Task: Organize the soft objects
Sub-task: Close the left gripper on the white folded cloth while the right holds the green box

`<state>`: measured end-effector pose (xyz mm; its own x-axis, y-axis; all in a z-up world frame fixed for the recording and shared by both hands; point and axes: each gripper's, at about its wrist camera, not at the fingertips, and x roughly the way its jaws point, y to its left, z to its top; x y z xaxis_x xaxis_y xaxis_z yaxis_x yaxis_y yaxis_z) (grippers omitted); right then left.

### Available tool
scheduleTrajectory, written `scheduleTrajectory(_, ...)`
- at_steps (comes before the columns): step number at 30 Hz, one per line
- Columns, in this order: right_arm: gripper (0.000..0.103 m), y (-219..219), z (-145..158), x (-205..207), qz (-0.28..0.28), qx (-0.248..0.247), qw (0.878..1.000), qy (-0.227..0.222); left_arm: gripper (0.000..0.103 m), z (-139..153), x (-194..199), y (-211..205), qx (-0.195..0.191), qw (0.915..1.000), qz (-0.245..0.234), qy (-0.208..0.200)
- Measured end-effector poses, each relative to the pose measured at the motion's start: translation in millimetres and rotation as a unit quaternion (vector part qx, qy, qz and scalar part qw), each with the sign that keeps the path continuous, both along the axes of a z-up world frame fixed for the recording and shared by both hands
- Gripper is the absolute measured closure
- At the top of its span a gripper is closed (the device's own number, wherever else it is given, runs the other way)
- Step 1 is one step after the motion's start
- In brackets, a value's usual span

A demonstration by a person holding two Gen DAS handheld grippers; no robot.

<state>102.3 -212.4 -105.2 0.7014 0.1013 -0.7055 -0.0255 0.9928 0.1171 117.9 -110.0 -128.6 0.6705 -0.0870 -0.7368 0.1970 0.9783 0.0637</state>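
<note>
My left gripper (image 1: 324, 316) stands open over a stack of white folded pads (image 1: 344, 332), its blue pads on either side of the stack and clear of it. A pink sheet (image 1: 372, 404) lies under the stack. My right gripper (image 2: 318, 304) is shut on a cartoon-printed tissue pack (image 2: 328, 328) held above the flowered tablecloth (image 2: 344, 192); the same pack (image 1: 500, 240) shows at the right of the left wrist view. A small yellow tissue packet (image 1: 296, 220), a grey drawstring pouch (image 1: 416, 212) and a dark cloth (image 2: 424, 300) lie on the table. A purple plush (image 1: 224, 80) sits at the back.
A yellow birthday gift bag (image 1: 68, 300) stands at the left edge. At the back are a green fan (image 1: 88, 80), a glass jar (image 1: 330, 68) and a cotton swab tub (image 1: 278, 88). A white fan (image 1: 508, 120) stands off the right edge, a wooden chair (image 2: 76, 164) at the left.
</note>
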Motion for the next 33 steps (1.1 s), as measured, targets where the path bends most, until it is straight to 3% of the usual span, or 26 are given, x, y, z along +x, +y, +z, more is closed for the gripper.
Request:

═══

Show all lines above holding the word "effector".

`<state>`: measured end-effector pose (xyz mm; its own x-axis, y-axis; all in a z-up world frame fixed for the recording and shared by both hands; point and axes: each gripper's, at about its wrist camera, not at the fingertips, and x roughly the way its jaws point, y to its left, z to its top; x y z xaxis_x xaxis_y xaxis_z yaxis_x yaxis_y yaxis_z) (grippers omitted); right then left.
- Measured end-effector poses, each relative to the pose measured at the motion's start: translation in millimetres and rotation as a unit quaternion (vector part qx, qy, qz and scalar part qw), each with the sign that keeps the path continuous, both along the axes of a z-up world frame fixed for the recording and shared by both hands

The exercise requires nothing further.